- **Problem to work on**
Print out all of the data below, keeping it identical to the original.
Start of Block
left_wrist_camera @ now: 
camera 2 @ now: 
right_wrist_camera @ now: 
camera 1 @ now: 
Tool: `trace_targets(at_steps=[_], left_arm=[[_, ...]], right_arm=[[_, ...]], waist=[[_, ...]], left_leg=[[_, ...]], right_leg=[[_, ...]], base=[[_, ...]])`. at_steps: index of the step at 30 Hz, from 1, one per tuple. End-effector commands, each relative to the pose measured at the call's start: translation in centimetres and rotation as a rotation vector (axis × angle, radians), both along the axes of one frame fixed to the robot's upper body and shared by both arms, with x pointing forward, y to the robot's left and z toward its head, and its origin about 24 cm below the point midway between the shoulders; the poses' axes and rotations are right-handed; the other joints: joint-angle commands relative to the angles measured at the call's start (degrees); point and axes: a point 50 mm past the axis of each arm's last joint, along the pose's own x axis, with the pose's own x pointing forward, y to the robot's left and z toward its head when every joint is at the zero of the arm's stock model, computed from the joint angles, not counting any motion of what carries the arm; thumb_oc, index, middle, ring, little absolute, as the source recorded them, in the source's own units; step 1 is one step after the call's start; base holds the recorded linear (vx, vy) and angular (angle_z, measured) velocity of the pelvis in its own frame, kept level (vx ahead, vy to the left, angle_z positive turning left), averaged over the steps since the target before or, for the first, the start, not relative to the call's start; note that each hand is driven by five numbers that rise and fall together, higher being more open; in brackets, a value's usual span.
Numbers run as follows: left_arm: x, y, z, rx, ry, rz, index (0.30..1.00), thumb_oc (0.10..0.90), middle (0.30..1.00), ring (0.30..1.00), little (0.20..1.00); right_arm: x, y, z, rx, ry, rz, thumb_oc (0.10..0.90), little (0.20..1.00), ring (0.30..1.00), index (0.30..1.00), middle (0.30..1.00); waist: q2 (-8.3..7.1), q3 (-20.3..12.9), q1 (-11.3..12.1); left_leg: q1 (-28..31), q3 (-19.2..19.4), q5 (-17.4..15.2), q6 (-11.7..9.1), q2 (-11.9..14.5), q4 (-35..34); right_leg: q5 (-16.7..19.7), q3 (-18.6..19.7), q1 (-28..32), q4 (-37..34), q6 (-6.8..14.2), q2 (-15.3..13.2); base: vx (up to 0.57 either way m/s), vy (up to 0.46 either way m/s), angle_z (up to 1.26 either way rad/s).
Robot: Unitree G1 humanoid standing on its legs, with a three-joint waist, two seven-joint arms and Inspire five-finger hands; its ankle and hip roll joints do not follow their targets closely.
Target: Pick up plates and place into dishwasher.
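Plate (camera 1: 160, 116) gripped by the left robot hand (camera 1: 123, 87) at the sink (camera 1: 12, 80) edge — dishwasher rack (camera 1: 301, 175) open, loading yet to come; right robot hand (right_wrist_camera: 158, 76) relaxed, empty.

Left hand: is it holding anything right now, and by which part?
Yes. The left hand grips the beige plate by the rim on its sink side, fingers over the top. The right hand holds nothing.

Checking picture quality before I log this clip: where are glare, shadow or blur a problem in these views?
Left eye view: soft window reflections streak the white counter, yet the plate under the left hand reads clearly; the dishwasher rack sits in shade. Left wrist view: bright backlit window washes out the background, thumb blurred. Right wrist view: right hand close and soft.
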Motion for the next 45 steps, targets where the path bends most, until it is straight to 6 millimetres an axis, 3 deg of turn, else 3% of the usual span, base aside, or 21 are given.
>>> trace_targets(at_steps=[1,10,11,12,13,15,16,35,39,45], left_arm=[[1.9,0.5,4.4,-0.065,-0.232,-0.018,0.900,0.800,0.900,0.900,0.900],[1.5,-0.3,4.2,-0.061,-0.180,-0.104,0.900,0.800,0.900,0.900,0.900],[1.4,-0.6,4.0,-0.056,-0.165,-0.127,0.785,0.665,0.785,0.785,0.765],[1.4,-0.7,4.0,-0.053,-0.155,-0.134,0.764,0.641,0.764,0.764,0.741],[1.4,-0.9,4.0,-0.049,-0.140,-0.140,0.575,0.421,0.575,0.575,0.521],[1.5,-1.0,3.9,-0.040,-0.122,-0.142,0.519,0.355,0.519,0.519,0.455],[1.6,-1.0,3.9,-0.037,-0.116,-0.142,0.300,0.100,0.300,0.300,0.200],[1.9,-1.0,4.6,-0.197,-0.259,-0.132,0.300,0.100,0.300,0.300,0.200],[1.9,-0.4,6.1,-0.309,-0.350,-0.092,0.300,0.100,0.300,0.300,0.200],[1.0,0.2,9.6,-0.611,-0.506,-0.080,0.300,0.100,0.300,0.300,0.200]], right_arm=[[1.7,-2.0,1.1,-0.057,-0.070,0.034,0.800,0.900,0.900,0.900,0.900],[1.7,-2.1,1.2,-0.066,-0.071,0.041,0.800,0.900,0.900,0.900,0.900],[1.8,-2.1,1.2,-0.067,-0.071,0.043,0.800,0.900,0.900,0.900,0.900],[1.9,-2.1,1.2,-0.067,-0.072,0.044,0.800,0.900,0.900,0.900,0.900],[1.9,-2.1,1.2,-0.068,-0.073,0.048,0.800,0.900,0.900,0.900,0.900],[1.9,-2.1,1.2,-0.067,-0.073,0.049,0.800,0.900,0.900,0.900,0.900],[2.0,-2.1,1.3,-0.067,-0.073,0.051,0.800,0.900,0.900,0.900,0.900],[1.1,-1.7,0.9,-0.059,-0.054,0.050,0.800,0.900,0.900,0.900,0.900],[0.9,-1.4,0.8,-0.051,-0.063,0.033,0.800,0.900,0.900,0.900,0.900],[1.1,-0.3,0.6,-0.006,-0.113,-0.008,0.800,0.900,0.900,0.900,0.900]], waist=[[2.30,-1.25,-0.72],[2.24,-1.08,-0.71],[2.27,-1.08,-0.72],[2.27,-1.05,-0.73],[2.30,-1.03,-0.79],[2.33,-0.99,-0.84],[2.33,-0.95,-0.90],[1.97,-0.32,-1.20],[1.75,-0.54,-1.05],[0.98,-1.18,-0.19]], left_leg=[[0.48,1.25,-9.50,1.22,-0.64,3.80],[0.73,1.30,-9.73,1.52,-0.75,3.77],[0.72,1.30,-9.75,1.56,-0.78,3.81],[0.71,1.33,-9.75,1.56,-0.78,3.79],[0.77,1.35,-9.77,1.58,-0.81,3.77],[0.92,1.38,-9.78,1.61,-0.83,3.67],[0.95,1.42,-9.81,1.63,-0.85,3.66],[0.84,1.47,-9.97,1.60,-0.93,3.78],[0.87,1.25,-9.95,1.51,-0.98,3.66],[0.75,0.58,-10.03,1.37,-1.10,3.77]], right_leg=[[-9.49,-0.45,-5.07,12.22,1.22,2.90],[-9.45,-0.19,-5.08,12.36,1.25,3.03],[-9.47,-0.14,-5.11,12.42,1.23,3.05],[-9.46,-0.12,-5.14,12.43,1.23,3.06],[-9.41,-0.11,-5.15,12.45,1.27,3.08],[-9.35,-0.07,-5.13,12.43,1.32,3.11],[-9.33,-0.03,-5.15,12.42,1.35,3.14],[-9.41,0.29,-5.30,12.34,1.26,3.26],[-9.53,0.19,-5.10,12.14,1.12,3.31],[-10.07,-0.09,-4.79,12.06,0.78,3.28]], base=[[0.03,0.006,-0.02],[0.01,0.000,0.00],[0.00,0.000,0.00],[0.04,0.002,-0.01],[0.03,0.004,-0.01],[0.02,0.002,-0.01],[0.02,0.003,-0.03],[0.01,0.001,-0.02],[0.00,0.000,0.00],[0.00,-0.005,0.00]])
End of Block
- **Exercise result**
left_wrist_camera @ now: 
camera 2 @ now: 
right_wrist_camera @ now: 
camera 1 @ now: 
Tool: `trace_targets(at_steps=[_], left_arm=[[_, ...]], right_arm=[[_, ...]], waist=[[_, ...]], left_leg=[[_, ...]], right_leg=[[_, ...]], base=[[_, ...]])`. at_steps: index of the step at 30 Hz, from 1, one per tuple. End-effector commands, each relative to the pose measured at the call's start: translation in centimetres and rotation as a rotation vector (axis × angle, radians), both along the axes of one frame fixed to the robot's upper body and shared by both arms, with x pointing forward, y to the robot's left and z toward its head, and its origin about 24 cm below the point midway between the shoulders; the poses' axes and rotations are right-handed; the other joints: joint-angle commands relative to the angles measured at the call's start (degrees); point and axes: a point 50 mm past the axis of each arm's last joint, along the pose's own x axis, with the pose's own x pointing forward, y to the robot's left and z toward its head when every joint is at the zero of the arm's stock model, computed from the joint angles, not counting any motion of what carries the arm; thumb_oc, index, middle, ring, little absolute, as the source recorded them, in the source's own units; step 1 is one step after the call's start; base holds the recorded linear (vx, vy) and angular (angle_z, measured) velocity of the pelvis in its own frame, kept level (vx ahead, vy to the left, angle_z positive turning left), averaged over the steps since the target before or, for the first, the start, not relative to the call's start; note that each hand is driven by five numbers that rise and fall together, higher being more open; in brackets, a value's usual span.
Numbers run as follows: left_arm: x, y, z, rx, ry, rz, index (0.30..1.00), thumb_oc (0.10..0.90), middle (0.30..1.00), ring (0.30..1.00), little (0.20..1.00); right_arm: x, y, z, rx, ry, rz, thumb_oc (0.10..0.90), little (0.20..1.00), ring (0.30..1.00), index (0.30..1.00), middle (0.30..1.00); waist: q2 (-8.3..7.1), q3 (-20.3..12.9), q1 (-11.3..12.1); left_leg: q1 (-28..31), q3 (-19.2..19.4), q5 (-17.4..15.2), q6 (-11.7..9.1), q2 (-11.9..14.5), q4 (-35..34); right_leg: q5 (-16.7..19.7), q3 (-18.6..19.7), q1 (-28..32), q4 (-37..34), q6 (-6.8..14.2), q2 (-15.3..13.2); base: vx (up to 0.57 either way m/s), vy (up to 0.46 either way m/s), angle_z (up to 1.26 either way rad/s).
Robot: Unitree G1 humanoid standing on its legs, with a three-joint waist, two seven-joint arms and Inspire five-finger hands; its ankle and hip roll joints do not follow their targets closely.
Target: Pick up plates and place into dishwasher.
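Plate (camera 1: 160, 116) gripped by the left robot hand (camera 1: 123, 87) at the sink (camera 1: 12, 80) edge — dishwasher rack (camera 1: 301, 175) open, loading yet to come; right robot hand (right_wrist_camera: 158, 76) relaxed, empty.

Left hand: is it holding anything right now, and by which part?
Yes. The left hand grips the beige plate by the rim on its sink side, fingers over the top. The right hand holds nothing.

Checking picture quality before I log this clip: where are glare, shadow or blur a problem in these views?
Left eye view: soft window reflections streak the white counter, yet the plate under the left hand reads clearly; the dishwasher rack sits in shade. Left wrist view: bright backlit window washes out the background, thumb blurred. Right wrist view: right hand close and soft.
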Motion for the next 45 steps, targets where the path bends most, until it is straight to 6 millimetres an axis, 3 deg of turn, else 3% of the usual span, base aside, or 21 are given.
>>> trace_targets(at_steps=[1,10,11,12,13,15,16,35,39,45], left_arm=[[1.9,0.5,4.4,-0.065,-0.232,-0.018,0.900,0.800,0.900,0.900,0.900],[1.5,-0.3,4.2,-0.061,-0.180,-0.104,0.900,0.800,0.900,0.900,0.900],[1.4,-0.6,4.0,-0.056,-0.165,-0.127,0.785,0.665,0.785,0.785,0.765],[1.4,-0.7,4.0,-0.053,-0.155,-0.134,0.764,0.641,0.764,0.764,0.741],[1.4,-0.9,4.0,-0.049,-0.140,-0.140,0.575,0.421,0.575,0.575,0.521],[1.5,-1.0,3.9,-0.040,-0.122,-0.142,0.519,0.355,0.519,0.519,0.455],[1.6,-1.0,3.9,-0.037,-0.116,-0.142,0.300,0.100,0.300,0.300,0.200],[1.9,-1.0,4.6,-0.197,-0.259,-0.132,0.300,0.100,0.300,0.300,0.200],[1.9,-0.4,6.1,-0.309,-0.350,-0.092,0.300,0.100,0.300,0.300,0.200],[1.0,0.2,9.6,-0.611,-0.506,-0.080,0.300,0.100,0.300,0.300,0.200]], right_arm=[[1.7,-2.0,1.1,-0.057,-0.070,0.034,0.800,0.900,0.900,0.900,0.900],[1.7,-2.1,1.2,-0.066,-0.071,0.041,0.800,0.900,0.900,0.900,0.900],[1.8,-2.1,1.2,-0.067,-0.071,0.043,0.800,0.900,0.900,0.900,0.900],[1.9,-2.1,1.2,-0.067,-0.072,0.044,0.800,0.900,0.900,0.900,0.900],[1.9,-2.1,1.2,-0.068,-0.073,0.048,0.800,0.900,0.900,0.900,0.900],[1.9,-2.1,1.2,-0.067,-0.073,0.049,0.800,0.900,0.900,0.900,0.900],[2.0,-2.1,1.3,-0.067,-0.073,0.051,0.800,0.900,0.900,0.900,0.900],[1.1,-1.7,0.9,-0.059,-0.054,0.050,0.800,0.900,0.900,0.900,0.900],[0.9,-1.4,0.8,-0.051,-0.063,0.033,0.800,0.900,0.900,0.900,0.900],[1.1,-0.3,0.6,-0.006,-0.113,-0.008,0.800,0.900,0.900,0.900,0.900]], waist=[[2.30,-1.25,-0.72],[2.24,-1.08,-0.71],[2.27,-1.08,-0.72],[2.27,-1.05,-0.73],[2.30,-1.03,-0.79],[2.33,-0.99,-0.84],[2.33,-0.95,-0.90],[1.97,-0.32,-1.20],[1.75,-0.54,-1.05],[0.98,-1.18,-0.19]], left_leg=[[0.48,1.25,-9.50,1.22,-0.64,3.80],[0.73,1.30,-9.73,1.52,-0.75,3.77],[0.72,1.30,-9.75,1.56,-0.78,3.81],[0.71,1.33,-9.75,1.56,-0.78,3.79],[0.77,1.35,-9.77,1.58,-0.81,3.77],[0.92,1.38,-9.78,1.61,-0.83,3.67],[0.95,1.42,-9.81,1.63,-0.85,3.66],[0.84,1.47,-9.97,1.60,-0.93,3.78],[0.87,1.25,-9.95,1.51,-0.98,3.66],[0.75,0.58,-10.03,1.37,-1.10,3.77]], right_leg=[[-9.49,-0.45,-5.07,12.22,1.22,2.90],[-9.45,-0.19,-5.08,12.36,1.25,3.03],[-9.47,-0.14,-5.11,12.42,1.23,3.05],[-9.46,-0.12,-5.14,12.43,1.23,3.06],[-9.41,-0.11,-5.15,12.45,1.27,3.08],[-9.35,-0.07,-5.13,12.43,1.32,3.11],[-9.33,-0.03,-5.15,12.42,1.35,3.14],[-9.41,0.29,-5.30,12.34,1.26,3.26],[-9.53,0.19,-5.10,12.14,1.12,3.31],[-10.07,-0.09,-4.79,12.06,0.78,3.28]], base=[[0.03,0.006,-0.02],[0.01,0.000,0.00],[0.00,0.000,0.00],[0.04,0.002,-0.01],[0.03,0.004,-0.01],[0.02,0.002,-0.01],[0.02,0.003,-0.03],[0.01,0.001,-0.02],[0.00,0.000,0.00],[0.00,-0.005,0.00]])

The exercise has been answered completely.